**WORK REQUEST:** Take the listing and give it again exactly, from its first line to its last line.

**PROVIDED DATA:**
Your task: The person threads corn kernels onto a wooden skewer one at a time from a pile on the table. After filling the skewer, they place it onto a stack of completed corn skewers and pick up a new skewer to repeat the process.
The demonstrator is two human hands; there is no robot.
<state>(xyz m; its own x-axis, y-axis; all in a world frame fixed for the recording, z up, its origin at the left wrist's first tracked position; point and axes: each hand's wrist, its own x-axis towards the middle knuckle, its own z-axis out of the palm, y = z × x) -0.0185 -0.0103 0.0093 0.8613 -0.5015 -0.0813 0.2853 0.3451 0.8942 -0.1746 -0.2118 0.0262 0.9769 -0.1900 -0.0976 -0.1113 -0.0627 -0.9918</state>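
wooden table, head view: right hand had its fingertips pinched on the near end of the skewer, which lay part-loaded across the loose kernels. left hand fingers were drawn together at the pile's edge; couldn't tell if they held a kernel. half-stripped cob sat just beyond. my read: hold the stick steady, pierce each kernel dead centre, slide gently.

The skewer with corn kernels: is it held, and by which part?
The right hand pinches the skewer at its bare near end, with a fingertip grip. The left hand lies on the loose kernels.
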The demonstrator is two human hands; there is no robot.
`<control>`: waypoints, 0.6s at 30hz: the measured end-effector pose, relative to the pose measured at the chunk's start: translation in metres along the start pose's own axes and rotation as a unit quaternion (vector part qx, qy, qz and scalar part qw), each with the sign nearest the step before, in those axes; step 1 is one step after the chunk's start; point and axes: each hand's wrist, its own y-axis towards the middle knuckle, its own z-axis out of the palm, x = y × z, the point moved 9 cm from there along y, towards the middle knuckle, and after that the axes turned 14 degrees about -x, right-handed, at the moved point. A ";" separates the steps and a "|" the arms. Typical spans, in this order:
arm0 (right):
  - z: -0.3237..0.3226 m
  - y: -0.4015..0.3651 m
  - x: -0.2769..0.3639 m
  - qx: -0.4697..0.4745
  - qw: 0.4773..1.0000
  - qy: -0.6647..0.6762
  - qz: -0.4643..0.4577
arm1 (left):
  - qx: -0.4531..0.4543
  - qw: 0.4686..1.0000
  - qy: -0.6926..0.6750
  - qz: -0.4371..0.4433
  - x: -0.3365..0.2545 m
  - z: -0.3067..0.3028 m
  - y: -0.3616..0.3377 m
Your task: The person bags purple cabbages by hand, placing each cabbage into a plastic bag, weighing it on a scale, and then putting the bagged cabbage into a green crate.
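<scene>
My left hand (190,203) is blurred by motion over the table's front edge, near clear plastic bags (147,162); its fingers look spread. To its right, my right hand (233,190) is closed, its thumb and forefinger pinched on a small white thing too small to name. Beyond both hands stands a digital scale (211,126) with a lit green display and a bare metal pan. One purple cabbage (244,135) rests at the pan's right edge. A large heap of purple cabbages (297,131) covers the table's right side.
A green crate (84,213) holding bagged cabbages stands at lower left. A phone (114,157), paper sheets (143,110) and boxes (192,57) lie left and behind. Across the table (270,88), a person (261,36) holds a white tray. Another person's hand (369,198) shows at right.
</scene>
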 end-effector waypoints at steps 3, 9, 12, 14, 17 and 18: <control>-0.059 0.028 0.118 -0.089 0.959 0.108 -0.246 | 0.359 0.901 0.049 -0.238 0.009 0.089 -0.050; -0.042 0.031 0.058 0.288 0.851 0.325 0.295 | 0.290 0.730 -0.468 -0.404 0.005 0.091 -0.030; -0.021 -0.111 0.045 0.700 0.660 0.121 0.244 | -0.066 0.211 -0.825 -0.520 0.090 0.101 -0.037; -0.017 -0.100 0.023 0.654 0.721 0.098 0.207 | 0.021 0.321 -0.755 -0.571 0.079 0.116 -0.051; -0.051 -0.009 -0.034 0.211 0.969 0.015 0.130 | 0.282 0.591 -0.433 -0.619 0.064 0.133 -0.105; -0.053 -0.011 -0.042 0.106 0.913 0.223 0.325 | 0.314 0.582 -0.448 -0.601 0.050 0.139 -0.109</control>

**COMPLETED EXERCISE:**
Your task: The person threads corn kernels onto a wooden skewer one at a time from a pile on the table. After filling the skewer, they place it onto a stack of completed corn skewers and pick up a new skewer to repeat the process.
The demonstrator is two human hands; there is no robot.
<state>(xyz m; its own x-axis, y-axis; all in a world frame fixed for the recording, z up, its origin at the left wrist's first tracked position; point and axes: each hand's wrist, its own x-axis towards the middle knuckle, its own z-axis out of the palm, y = z × x) -0.0185 -0.0103 0.0093 0.8613 -0.5015 -0.0813 0.2853 0.3451 0.8942 -0.1746 -0.2118 0.0262 0.9769 -0.1900 -0.0976 -0.1113 -0.0627 -0.9918</state>
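wooden table, head view: right hand had its fingertips pinched on the near end of the skewer, which lay part-loaded across the loose kernels. left hand fingers were drawn together at the pile's edge; couldn't tell if they held a kernel. half-stripped cob sat just beyond. my read: hold the stick steady, pierce each kernel dead centre, slide gently.

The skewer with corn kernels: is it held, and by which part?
The right hand pinches the skewer at its bare near end, with a fingertip grip. The left hand lies on the loose kernels.
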The demonstrator is two human hands; there is no robot.
`<control>`: waypoints, 0.6s at 30hz: the measured end-effector pose, relative to the pose measured at the chunk's start: translation in metres along the start pose's own axes and rotation as a unit quaternion (vector part qx, qy, qz and scalar part qw), each with the sign nearest the step before, in those axes; step 1 is one step after the chunk's start; point and axes: each hand's wrist, its own y-axis towards the middle knuckle, its own z-axis out of the palm, x = y × z, the point moved 9 cm from there along y, towards the middle knuckle, and after that the axes turned 14 degrees about -x, right-handed, at the moved point. A ";" separates the steps and a "|" the arms. Typical spans, in this order:
arm0 (right):
  - z: -0.3237..0.3226 m
  - y: -0.4015..0.3651 m
  - x: -0.2769..0.3639 m
  - qx: -0.4697..0.4745
  - qw: 0.4773..1.0000
  - qy: -0.6647..0.6762
  - qz: -0.4643..0.4577
arm1 (left):
  - qx: -0.4531..0.4543
  - qw: 0.4686..1.0000
  - qy: -0.6926..0.6750
  - qz: -0.4371..0.4433
  - x: -0.3365..0.2545 m
  - z: -0.3067..0.3028 m
  - y: -0.3616..0.3377 m
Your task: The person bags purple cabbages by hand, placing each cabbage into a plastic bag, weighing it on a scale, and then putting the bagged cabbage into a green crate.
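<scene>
My left hand (190,203) is blurred by motion over the table's front edge, near clear plastic bags (147,162); its fingers look spread. To its right, my right hand (233,190) is closed, its thumb and forefinger pinched on a small white thing too small to name. Beyond both hands stands a digital scale (211,126) with a lit green display and a bare metal pan. One purple cabbage (244,135) rests at the pan's right edge. A large heap of purple cabbages (297,131) covers the table's right side.
A green crate (84,213) holding bagged cabbages stands at lower left. A phone (114,157), paper sheets (143,110) and boxes (192,57) lie left and behind. Across the table (270,88), a person (261,36) holds a white tray. Another person's hand (369,198) shows at right.
</scene>
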 end-effector waypoints at steps 3, 9, 12, 14, 17 and 18: <control>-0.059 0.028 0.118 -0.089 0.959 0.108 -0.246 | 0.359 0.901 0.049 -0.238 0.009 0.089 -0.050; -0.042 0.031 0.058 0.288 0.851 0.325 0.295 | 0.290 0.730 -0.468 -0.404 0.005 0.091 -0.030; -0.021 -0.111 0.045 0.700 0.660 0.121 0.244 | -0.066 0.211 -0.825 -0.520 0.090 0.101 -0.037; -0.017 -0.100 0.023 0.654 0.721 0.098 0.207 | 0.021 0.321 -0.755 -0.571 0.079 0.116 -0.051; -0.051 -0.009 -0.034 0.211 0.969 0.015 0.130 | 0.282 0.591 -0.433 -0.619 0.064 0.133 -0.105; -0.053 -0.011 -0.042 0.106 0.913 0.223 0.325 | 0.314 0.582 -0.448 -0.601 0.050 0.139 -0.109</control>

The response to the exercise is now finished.